Где бы я ни была, как только начнутся эти светлые апрельские зори, появится первая вечерняя звезда на светлом еще небе или пролетит самолет — с тем особенным ровным, мощным, но далеким гулом (не такой, как в городе, — рев взлета или посадки), — я сразу душой там, на Ершовом болоте.
Он умел вскипятить чай почти на ходу, несколько веточек, рогатинка — и уже кипит котелок, готов крепкий чай, особенно необходимый, когда ты уже клюешь носом и еле бредешь.
Неутомимый ходок — за ним было трудно угнаться и в начале пути.
— Ты как осенний жеребенок, — говорил он.
— Почему?
— Я же тебе говорил!
— А я забыла!
— Осенью он сытый, ленивый и еле плетется за телегой.
Однажды, напившись чаю его приготовления, я показала прыть. Мы возвращались с глухариного тока. С нами была легкая на ногу Вакаринская барыня, утром по пути с Ершова болота мы ненадолго к ней зашли, и Владимир Федорович пригласил ее в гости:
— Пойдем, Лена, в Котлован, погостишь у нас, ветчины нашей попробуешь, Александра Васильевна тебе молока плеснет, домой принесешь. У тебя бидон есть?
И вот я, только что до этого засыпая на ходу, так приободрилась, что быстро припустила вперед и громко запела:
— По Дону гуляет!
Я орала на весь лес все громче и громче и шла все быстрее. Они остались далеко позади.

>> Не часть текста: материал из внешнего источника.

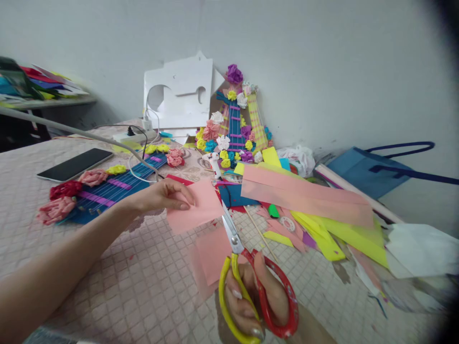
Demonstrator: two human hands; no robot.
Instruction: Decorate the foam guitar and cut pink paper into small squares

Я уже почти пропела длинную песню, когда он мне что-то прокричал.
Я не расслышала, но решила, что наддай, мол, еще и прибавила крику.
Наконец перед развилкой я остановилась, поджидая их.
— Ты не слышала, что я тебе кричал?
— Нет.
— Ведь за тобой медведь шел! Он меня увидел и свернул: вон туда!
Утка, тетерев и глухарь — вот что было в наших рюкзаках!
Бывало приезжала в Астафьево, останавливалась у своих и сразу бежала в Котлован к Владимиру Федоровичу.
Его уже нет в живых.
Шестого октября проясняться стало, я с печки подаю голос: «Первый день — золотая осень».